Dep.Teach doesn't use same tokenenization as pretrained model

Hello, I just started using Prodigy, and I am trying to label data for dependency parsing. I have already trained some models using Spacy with manually labeled data and packaged the models for loading. My issue is that the label candidates don’t quite match up to how my factories tokenize the data.

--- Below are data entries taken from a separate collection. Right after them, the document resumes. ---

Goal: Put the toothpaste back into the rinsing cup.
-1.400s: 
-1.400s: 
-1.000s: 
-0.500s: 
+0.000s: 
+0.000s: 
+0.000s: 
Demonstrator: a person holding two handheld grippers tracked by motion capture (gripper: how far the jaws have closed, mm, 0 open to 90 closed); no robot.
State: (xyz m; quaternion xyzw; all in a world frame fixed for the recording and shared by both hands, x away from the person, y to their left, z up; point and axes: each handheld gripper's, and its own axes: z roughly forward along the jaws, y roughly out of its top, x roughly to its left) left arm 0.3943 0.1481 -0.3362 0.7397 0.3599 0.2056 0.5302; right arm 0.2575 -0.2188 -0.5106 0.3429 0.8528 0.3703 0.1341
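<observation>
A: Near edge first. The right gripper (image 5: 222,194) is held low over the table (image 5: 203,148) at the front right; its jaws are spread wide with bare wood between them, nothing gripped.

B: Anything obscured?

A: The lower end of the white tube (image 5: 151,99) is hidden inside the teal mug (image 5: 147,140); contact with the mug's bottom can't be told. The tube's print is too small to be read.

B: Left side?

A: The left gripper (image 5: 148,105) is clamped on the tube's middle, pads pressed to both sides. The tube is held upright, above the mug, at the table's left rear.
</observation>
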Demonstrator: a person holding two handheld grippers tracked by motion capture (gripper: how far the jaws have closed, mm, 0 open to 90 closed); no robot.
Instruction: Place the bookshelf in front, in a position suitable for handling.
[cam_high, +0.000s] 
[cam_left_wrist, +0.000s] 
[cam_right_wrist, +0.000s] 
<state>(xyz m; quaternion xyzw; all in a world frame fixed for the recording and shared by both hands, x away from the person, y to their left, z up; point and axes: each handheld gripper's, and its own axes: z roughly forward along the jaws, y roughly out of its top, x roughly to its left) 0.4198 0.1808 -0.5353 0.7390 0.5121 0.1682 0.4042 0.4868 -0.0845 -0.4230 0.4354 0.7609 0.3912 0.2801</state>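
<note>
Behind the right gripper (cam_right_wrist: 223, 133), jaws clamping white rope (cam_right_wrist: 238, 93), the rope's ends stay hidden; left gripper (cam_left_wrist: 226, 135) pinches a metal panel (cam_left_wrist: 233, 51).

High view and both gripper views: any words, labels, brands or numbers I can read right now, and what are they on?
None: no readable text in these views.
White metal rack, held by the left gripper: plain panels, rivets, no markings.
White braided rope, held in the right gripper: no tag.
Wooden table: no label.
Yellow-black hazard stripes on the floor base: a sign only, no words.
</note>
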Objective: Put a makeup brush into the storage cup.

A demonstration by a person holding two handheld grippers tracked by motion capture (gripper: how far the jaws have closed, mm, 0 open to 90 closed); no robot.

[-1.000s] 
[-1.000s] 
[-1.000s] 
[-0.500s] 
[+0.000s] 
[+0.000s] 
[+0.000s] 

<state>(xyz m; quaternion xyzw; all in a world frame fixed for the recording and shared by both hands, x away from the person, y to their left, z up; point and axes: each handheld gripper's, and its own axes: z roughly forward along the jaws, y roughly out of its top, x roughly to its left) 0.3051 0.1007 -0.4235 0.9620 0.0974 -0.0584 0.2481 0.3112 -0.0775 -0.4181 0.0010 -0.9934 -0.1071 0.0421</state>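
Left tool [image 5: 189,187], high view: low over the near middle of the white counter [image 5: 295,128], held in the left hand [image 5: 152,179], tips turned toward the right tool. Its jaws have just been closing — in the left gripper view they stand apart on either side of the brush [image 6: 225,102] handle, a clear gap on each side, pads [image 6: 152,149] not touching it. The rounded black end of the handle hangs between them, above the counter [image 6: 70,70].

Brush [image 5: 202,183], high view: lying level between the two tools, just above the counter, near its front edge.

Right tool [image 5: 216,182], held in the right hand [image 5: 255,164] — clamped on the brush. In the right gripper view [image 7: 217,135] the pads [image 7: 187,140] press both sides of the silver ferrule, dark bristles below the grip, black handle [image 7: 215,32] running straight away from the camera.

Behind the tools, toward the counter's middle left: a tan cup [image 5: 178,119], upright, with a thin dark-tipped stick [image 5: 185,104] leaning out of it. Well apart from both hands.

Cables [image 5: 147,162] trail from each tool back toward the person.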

Example (custom model saved under same name for small en model):

>>> import spacy
>>> nlp = spacy.load('en_core_web_sm')
loading data for finding
loading data for pathology
loading data for anatomy
loading data for negative
>>> doc = nlp('small amount of simple appearing free fluid')
>>> for t in doc:
...  print(t.text)
...
small
amount
of
simple
appearing
free fluid

How prodigy processes the sentence (same result with no -U):
python -m prodigy dep.teach data2 en_core_web_sm ./data.txt -U

Free fluid should be merged into one token by one of my factories, and I would think that this label candidate shouldn’t show up. All of my factories are before the parser component, and the parser was trained with that specific tokenization. Does Prodigy remove other factories?

I tried changing the dep.teach recipe to not disable the tagger since disabling the tagger had screwed up my factories before when training since they rely on lemmas, but I get the same results in Prodigy. Is there something else I should be doing? What does this line model = DependencyParser(nlp, label=label) do in dep.teach that’s different from nlp = spacy.load(spacy_model, disable=['ner'])?

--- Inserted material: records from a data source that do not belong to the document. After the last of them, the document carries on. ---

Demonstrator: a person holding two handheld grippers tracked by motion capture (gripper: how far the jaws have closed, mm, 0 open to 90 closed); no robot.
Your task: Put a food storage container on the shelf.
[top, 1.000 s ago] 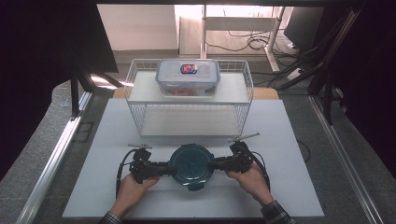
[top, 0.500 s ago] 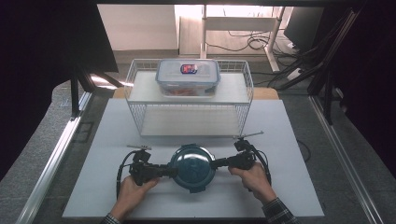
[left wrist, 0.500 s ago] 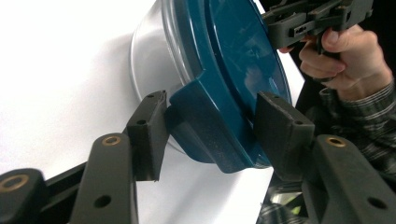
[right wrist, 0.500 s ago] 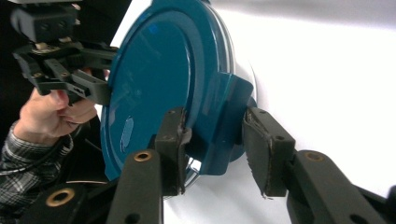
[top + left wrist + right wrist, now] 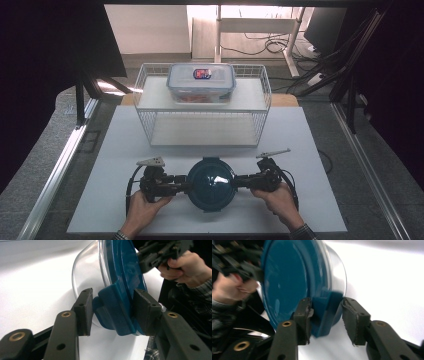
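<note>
- Left gripper (image 5: 112, 297): jaws partly closed and just been closing. The left latch (image 5: 112, 315) of the lidded bowl (image 5: 210, 182) sits between them, one pad against the flap's outer face and the other on the lid side. Read as a pinch on the flap.
- Right gripper (image 5: 327, 303): jaws partly open, just been opening a little. The right latch (image 5: 324, 312) is between them. The lid-side pad touches it; the outer pad stands clear with a visible gap, so no grip.
- Bowl: clear glass body with a blue lid, on the white surface (image 5: 310, 140) at its near edge, between the two hands, with one gripper on each side.
- Step, as judged: working the two side latches, which are both folded down over the rim.
- Next move calls for closing the right jaws on the flap, then levering both flaps outward evenly so the bowl does not slide or tip.
- Behind: a wire rack (image 5: 142, 80) with a clear box (image 5: 201, 92) on top.
- Writing: the box's label (image 5: 201, 73) shows red and blue but is too small to read. No marks are seen on the bowl lid.
</note>
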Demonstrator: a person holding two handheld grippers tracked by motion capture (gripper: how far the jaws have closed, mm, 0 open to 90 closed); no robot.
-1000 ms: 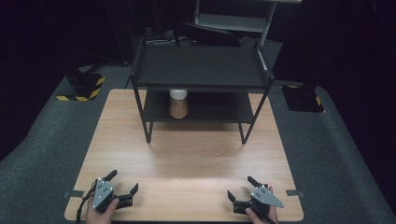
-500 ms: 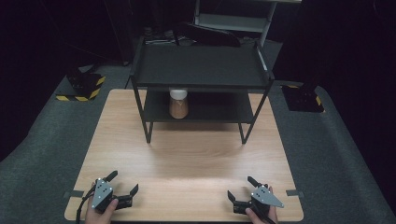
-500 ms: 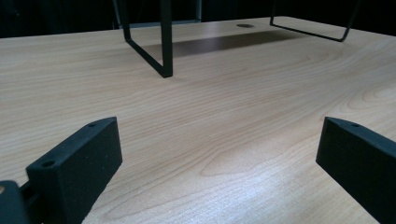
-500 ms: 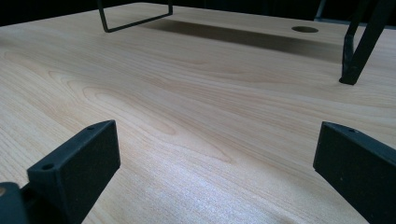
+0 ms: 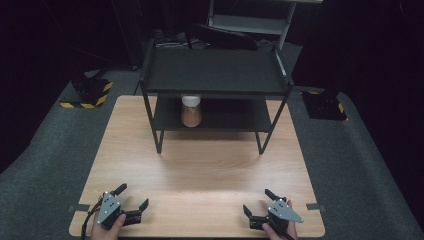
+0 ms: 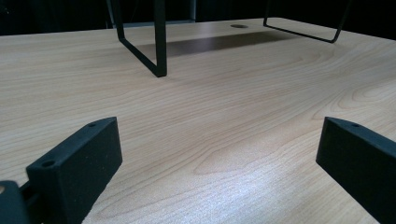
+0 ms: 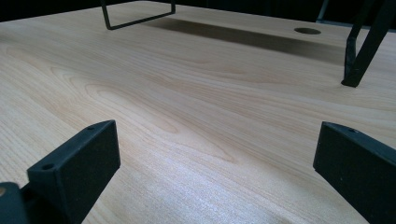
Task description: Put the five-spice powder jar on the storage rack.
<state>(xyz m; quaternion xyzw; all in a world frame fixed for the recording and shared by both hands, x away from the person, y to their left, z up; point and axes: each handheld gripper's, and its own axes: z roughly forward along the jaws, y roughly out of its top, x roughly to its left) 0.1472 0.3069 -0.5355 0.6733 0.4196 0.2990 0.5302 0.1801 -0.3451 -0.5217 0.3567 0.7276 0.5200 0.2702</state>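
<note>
Both claws, left claw [image 5: 131,201] and right claw [image 5: 259,203], rest wide open and empty on the worktop [image 5: 210,165], the white-lidded jar [image 5: 191,110] well ahead on the rack's [image 5: 215,75] lower shelf—probably rigid, light, slippery; grip its body below the lid.

My left gripper [image 5: 133,198] low at my near left, jaws spread wide, my right gripper [image 5: 258,203] low at my near right, jaws equally wide, both empty
</note>
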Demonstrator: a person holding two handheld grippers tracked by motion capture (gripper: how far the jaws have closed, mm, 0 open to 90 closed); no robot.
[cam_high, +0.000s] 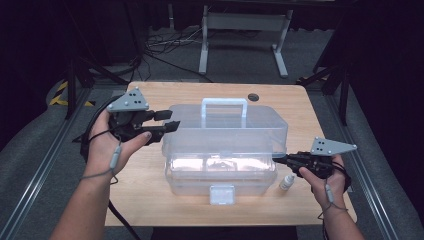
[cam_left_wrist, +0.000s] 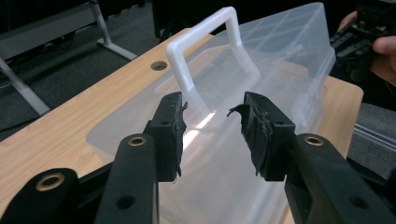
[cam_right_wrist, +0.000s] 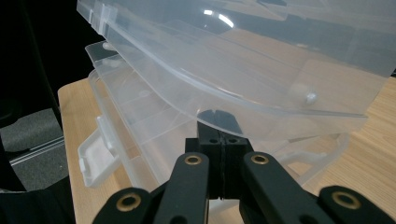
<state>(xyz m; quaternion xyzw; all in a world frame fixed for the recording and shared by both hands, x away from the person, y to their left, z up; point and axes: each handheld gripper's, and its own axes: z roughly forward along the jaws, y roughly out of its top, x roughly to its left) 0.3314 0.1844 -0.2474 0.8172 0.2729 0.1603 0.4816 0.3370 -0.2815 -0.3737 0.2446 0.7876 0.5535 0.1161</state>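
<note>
My left gripper (cam_high: 167, 121) is open beside the box (cam_high: 225, 150). My right gripper (cam_right_wrist: 218, 122) is shut, its tip under the lid (cam_right_wrist: 243, 60).

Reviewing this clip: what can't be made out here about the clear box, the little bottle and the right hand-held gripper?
- Clear plastic box contents: high view, glare and cloudy walls blur them.
- Small bottle label: high view, too small to read.
- Right hand-held gripper tips under the raised lid: right gripper view, whether they press on it can't be told.
</note>
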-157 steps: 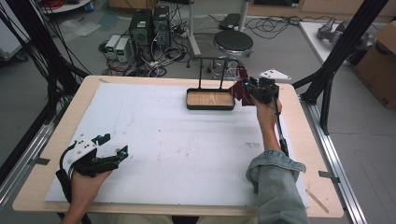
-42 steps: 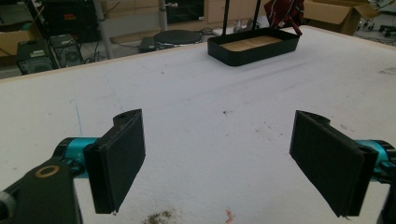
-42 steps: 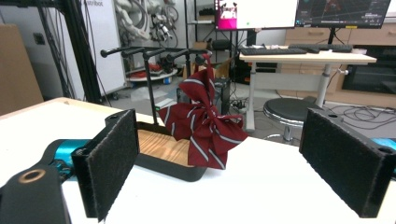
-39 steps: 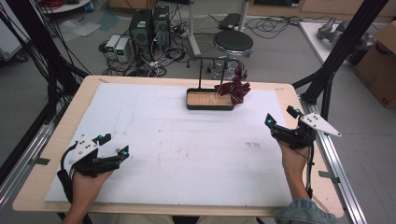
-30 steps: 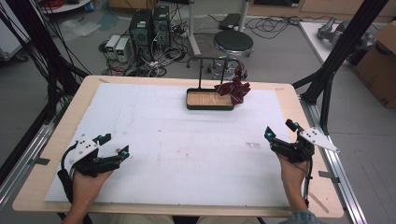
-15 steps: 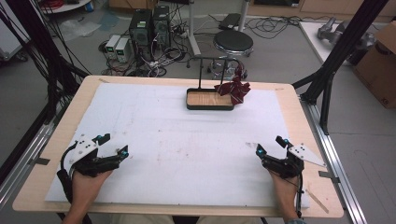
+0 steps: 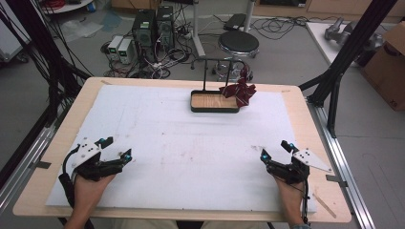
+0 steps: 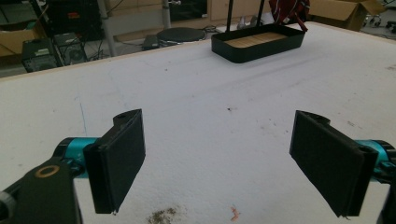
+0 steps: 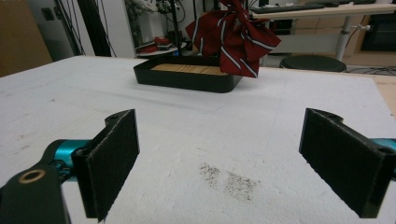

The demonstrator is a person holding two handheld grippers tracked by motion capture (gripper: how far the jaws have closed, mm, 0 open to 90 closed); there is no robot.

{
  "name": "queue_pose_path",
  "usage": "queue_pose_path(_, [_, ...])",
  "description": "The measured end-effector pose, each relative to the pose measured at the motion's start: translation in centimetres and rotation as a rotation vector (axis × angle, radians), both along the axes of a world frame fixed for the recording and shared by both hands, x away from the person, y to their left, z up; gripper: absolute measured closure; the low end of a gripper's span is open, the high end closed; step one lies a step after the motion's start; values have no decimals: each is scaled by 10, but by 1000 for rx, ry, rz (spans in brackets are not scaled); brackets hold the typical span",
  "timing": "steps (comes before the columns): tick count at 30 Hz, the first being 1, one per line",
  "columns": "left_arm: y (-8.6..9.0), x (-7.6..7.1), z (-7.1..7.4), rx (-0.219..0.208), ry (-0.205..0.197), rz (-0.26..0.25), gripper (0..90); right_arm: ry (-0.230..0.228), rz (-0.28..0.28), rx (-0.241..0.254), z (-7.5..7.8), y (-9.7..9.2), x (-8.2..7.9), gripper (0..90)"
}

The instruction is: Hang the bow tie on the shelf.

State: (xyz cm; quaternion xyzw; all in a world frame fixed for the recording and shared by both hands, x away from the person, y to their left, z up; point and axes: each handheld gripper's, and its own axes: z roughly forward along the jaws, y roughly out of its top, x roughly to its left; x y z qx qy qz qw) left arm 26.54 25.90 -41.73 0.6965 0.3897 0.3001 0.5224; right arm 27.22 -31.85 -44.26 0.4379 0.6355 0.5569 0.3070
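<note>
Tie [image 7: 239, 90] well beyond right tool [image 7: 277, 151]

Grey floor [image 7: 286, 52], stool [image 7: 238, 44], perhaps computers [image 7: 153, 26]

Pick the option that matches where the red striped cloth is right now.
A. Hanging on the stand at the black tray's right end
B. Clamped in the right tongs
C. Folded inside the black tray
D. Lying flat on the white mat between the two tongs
A: the red striped cloth hangs off the stand above the black tray, at its right end, while both tongs rest open far from it.
</note>
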Motion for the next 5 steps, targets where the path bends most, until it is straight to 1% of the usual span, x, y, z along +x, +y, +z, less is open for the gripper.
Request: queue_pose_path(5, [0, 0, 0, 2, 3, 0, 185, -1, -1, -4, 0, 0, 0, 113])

Going through more examples, the labeling is decently accurate to what I trained the model for with my custom labels, it’s just Prodigy isn’t recognizing the merged tokens. It does, however, respect my custom Tokenizer as it keeps dashes in phrases that would normally split with the default en model. Ex: ‘cul-de-sac’

Hi! I always like reading about projects making use of custom factories and components :smiley:

Just to confirm: Your custom model has additional pipeline components added that perform the merging etc. right? In general, Prodigy should never mess with the existing pipeline, especially not with custom components – workflows like yours are definitely something we've had in mind when designing the workflows.

This sets up Prodigy's built in dependency parsing model that scores the possible analyses of the text (so we can then filter and sort it by score and make the active learning possible). It also takes care of updating the model in the loop – so it takes the nlp object, makes a backup of it (model.orig_nlp) and then updates the other model in the loop.

I just had a look and I couldn't find anything that modifies the pipeline :thinking: As a sanity check, you could try printing nlp.pipeline and model.orig_nlp.pipeline in the recipe and make sure that your component is in there?

One possible explanation: Could you check which version of spaCy you're running? I vaguely remember an issue we fixed where custom pipeline components weren't applied when you run nlp.pipe. Internally, Prodigy uses nlp.pipe a lot because it's more efficient. You could also try running the following in your Python interpreter:

docs = nlp.pipe(['small amount of simple appearing free fluid'])
doc = list(docs)[0]
for t in doc:
    print(t.text)

If this shows the same unmerged tokens, we've found the source of the problem. In that case, try upgrading to the latest stable version of spaCy and re-run the code again.

Hello Ines, thanks for the quick reply!
Yes, I have multiple factories using the Matcher class, some based on lemmas, some based on specific wording, and used to merge and label tokens (and eventually add function hooks) for entity recognition down the line.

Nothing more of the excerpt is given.